Awan yang lena terkaca di atasnya
Sarat mengandung muatan mendungku ini
Tergila-gila memang hatiku yang banyak meminta
Tanpa sebab, dalam terowongan perjalanan yang akan sebentar saja

Tetapi selalu, kalau aku di sana, aku mendengarnya
Suara yang tak habis-habisnya sampai
Kalau engkau sekali menjadi setuaku
Nasibmu mungkin lebih baik dari padaku


Tentang Toto Sudarto Bachtiar
Toto Sudarto Bachtiar lahir di Palimanan (Cirebon), 12 Oktober 1929. Pendidikan al, MULO dan SMA di Bandung, kemudian Fakultas Hukum Universitas Indonesia Jakarta. Pada waktu pecah perang kemerdekaan, ia bergabung dalam Tentara Pelajar Korps Pengawal Divisi Siliwangi di Tasikmalaya, dan pada waktu terjadi Clash ke-1 ia bergabung dengan Polisi Tentara Detasemen 132 Batalyon 13 di Cirebon. Pernah menjadi redaktur majalah Angkasa (milik AURI) sewaktu masih mahasiswa, juga menjadi redaktur majalah Menara di Jakarta, sebelum tahun 1964 turut mendirikan majalah Sunda di Bandung. Sajak-sajaknya mulai bermunculan tahun 1950-an, kebanyakan setelah tahun 1953. Sebagaian dikumpulkan dalam Suara (Kumpulan sajak 1950 - 1955), yang mengantarkan penyair ini memperoleh hadiah sastra nasional dari BMKN. Selain menulis sajak, juga menerjemahkan cerpen, emnulis esai kebudayaan, sastra dan politik.

Catatan Lain
Barangkali hanya ada dua sajak Toto Sudarto Bachtiar yang sekilas masih saya ingat dari ingatan masa-masa saya sekolah tempo lalu. Yang bunyinya semacam ini: Ia terbaring, tapi bukan tidur sayang dan Gadis kecil berkaleng kecil/senyumnya terlalu kekal untuk kenal duka. (Nanti akan saya cross-cek lagi, adakah puisi-puisi tersebut sempat saya tuliskan di buku tulisan tangan saya). Sepertinya dua puisi itu terdapat dalam kumpulan puisi Toto yang satu lagi, Suara. Buku ini (Etsa) tanpa kata pengantar sama sekali. Biografi penulis diletakkan di sampul belakang. Terus terang saya girang menemukan buku ini pertengahan desember lalu di perpustakaan provinsi. Entah muncul dari mana, sebelum-sebelumnya tak terlihat.

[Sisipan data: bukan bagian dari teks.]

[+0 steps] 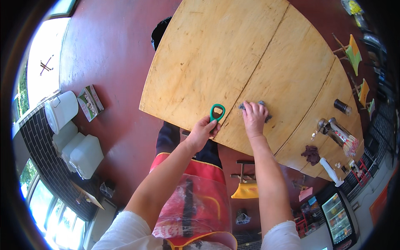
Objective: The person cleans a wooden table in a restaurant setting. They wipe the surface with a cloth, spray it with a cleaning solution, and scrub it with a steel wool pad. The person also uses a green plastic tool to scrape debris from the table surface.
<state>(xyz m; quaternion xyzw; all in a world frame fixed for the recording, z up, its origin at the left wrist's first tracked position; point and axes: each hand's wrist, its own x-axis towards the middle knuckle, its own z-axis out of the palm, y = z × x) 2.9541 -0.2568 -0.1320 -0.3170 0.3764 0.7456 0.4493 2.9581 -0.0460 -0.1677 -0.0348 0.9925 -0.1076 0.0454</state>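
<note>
My left hand (203, 131) grips a green-rimmed bottle opener (217, 113) just over the near edge of the wooden table (218, 56). The ring end of the opener points away from me. To its right, my right hand (255, 117) rests low over the tabletop with its fingers closed around a crumpled grey cloth or scouring pad (268, 118). Bits of that grey material stick out on both sides of the fingers; the palm hides the rest. A dark seam between two planks runs between my hands.
On the table's right lie a dark jar (342, 107), a clear container of red-tipped sticks (342, 137), a dark brown cloth (311, 155) and a white bottle (331, 172). A yellow folding stool (245, 190) stands below the edge. White plastic bins (86, 156) and a printed carton (90, 103) are leftward.
</note>
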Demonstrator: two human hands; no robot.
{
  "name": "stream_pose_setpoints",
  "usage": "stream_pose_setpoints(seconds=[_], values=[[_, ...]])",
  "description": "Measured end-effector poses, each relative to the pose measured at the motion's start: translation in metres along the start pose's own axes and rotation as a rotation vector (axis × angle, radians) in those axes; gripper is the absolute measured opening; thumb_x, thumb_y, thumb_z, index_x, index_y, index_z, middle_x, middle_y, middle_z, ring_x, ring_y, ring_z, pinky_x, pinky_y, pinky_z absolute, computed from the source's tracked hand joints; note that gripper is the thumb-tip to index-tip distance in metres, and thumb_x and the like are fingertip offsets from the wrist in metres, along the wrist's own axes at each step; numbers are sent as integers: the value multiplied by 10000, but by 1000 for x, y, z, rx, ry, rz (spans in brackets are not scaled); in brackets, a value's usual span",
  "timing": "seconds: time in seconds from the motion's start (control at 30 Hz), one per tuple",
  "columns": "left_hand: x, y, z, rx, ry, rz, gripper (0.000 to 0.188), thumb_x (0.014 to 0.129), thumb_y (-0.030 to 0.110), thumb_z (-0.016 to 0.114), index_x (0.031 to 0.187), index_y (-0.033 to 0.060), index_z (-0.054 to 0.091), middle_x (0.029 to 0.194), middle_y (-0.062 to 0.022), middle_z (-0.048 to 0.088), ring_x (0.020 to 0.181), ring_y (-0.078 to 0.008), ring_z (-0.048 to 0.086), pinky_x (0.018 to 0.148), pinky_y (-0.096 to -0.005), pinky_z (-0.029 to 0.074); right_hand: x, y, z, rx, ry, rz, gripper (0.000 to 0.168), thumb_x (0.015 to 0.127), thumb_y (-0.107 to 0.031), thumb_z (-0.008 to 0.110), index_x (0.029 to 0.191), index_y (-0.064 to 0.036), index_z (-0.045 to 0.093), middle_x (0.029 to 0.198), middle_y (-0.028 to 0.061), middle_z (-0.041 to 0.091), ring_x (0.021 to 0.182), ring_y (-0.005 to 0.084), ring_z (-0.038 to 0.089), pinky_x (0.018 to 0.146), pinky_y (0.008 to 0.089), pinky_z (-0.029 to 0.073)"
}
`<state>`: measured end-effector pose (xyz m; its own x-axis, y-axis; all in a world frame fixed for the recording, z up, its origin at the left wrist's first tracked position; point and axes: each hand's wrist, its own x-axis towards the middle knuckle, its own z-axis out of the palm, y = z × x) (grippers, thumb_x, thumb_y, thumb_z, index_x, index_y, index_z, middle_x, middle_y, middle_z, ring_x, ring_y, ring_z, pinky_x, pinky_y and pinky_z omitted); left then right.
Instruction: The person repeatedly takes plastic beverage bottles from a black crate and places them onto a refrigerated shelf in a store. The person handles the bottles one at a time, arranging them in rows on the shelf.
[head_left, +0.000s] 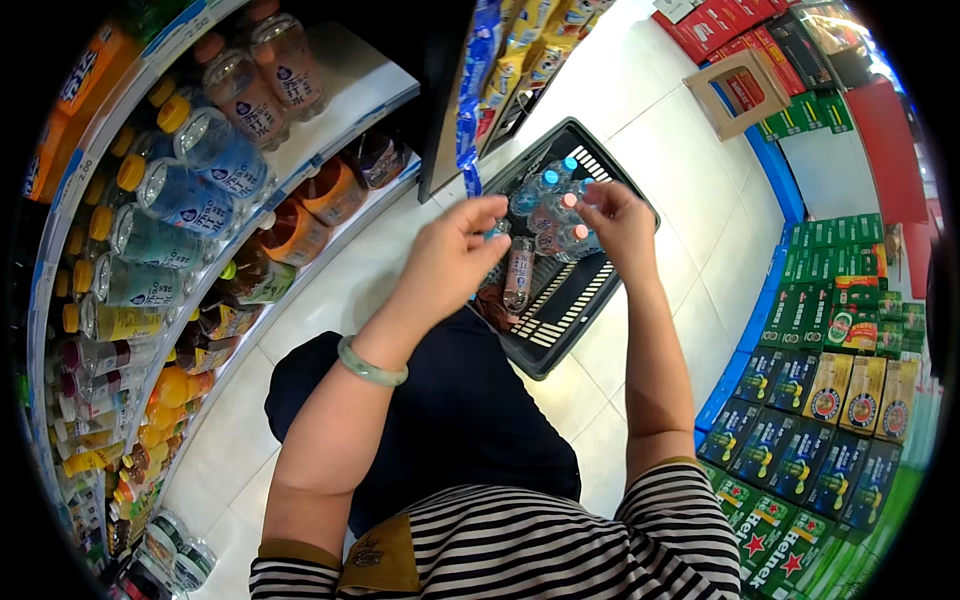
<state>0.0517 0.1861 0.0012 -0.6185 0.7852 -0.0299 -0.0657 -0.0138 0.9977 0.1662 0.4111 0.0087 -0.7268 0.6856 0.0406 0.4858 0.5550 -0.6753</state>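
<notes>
A black plastic shopping basket (551, 364) rests on the tiled floor before my knees. Inside it, clear bottles with blue caps (534, 193) and pink-capped bottles (556, 238) stand or lean, and another pink-labelled bottle (519, 279) lies on its side. My left hand (466, 251), with a pale green bangle (373, 364) on the wrist, is over the basket's left side, fingers curled; a blue cap shows by its fingertips, and whether it touches that bottle is unclear. My right hand (616, 225) is above the basket's right side, thumb and fingers beside a pink cap; I cannot tell whether they touch.
Curved-looking shelves on the left hold many drink bottles (202, 210). A rack of snack bags (510, 67) stands behind the basket. Stacked beer cartons (795, 442) line the right side beside a blue base edge (750, 322). Packed bottles (176, 551) sit at lower left.
</notes>
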Motion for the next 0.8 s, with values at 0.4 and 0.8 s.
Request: stream_pose_setpoints(seconds=[0.4,0.8], values=[[-5,-39,26,565,-123,-55,362,845,158,678,1164,3,603,1128,-182,622,1056,-343,596,891,-405,479,-2,161,94,-453,125,185,390,845,-219,674,1183,-95,524,1032,191,609,904,421,649,721,504,530],[3,-59,21,594,-113,-141,388,836,199,698,1171,19,619,1110,-155,651,1021,-296,631,863,-370,500,-9,184,96,-235,155,82,274,807,-168,705,990,-33,553,924,185,636,845,390,624,738,437,493]])
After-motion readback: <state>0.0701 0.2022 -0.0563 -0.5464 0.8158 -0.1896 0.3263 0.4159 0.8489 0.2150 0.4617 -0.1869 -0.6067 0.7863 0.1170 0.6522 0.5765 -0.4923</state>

Padahal di rak itu sudah saya teliti sebelumnya. Pertama seumur hidup saya menemukan buku puisi penyair yang selama ini hanya hidup dalam ingatan saja. Penyair, yang di buku-buku sekolah, disebut-sebut berada di bawah bayang-bayang Chairil Anwar. Sebelum membaca Etsa, kesan saya terhadap Toto Sudarto Bachtiar adalah ia seorang yang romantik. Namun setalah membaca Etsa, ada beberapa kata yang kerap muncul, yaitu malam. Pandangan-pandangan Toto, barangkali bisa dilacak dari keterpesonaan dan interpretasinya terhadap malam.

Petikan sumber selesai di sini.